Como ejemplo de los éxitos alcanzados en las últimas dos décadas, Marta Fernández confiesa que hace poco más de un año elaboró un mapamundi en el que hay un puntito por cada estudiante salido del CSHG que está trabajando en alguna parte del mundo. «Y está completamente lleno», asegura convencida de que factores como el estricto código de vestimenta que sus alumnos deben cumplir o las exigencias en cuanto a horarios son fundamentales para que triunfen en una profesión tan competitiva. «A clase se va en traje. No es una frivolidad, es que tienen que saber que ese será su uniforme de trabajo», pone Fernández como ejemplo. Además, si un estudiante suspende una asignatura debe repetir curso.

Casos de éxito

De la disciplina de este centro saben mucho algunos de sus antiguos alumnos. Es el caso de Alberto García, del restaurante Silabario y de cuya chaquetilla cuelga una estrella Michelin.

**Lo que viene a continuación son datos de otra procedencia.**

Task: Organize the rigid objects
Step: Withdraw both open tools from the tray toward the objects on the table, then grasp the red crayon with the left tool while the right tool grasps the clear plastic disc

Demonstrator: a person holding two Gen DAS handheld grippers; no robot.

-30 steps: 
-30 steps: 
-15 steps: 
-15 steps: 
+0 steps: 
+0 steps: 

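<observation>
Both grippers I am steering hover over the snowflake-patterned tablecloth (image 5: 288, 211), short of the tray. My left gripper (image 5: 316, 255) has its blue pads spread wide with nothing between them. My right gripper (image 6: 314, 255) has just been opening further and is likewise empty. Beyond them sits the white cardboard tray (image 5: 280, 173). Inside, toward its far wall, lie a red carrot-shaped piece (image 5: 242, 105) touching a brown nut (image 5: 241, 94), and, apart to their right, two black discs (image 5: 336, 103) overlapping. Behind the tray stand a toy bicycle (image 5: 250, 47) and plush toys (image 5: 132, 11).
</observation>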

O el de Rosana González, actual directora del Hotel Meliá Vichy Catalán. Ella salió de la escuela haciendo prácticas en la misma cadena en la que ahora dirige un hotel. «Fue todo una evolución, desde que entré en el centro en el 94 hasta hoy en día. Tienes que esforzarte y sacrificarte si quieres conseguir algo y sabes que en esta profesión se abre los 365 días del año. Yo me cogía el tren desde Burgos para venir a estudiar a Santiago y fueron de los mejores años de mi vida. De hecho, once años después los profesores todavía recuerdan nuestros nombres porque somos una gran familia», explica.

La receta del éxito

La directora del centro también enfatiza la cercanía con la que se desarrolla la formación de los futuros hosteleros. «Hay prácticas en las que hay un docente por cada seis alumnos y eso permite muchas cosas», apunta a sabiendas de que los ingredientes de esta receta de éxito van más allá del propio trabajo en las aulas. «En lo tocante a los cocineros estamos viviendo un boom increíble. La cocina está de moda y Galicia, a efectos gastronómicos, también», afirma la directora para seguir agregando condimentos a esta olla rebosante.

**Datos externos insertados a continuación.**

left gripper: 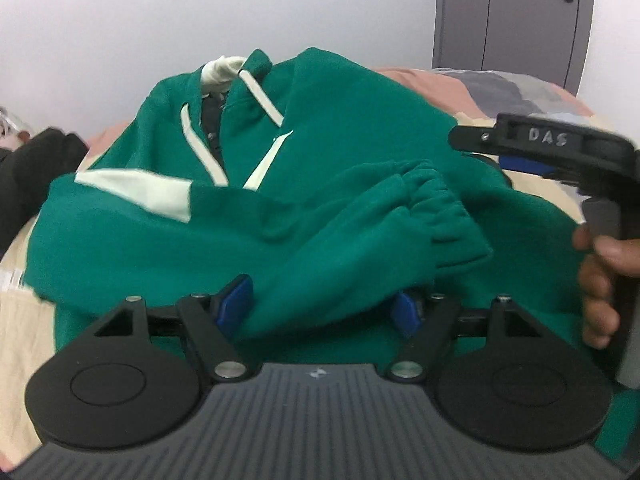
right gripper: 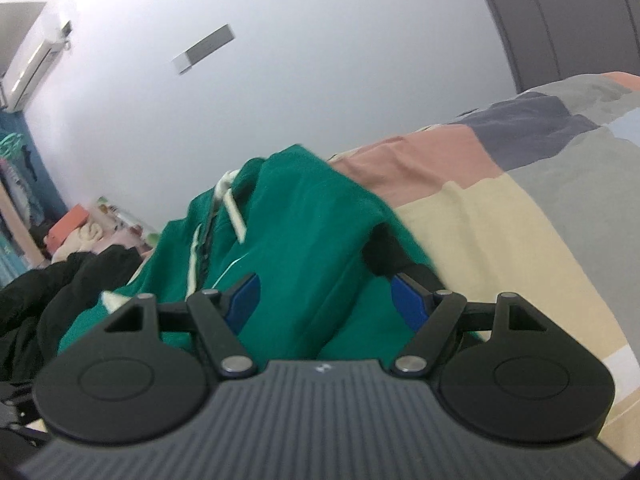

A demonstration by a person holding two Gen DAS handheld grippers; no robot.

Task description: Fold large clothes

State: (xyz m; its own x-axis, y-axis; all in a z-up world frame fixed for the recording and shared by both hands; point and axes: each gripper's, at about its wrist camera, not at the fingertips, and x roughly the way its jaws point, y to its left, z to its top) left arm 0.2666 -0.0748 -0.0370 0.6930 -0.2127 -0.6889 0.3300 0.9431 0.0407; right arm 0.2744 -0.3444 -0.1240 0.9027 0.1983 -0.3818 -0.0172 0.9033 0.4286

«Esto coincide con que el sector hotelero ahora mismo necesita de profesionales muy bien formados. Hay que tener en cuenta que el sector turístico es un motor económico para nuestro país y que muchas cadenas hoteleras se encuentran en plena expansión. Incluso hay territorios que están invirtiendo mucho en creación de plazas hoteleras y eso implica que necesitan equipos humanos con una preparación sólida», resaltan desde la dirección de esta escuela gallega con fama internacional. Sus alumnos llegan de todos los puntos de España y también de Portugal. El objetivo a medio plazo ahora está puesto en atraer a jóvenes de Sudamérica. Y los argumentos para cruzar el charco parecen contundentes.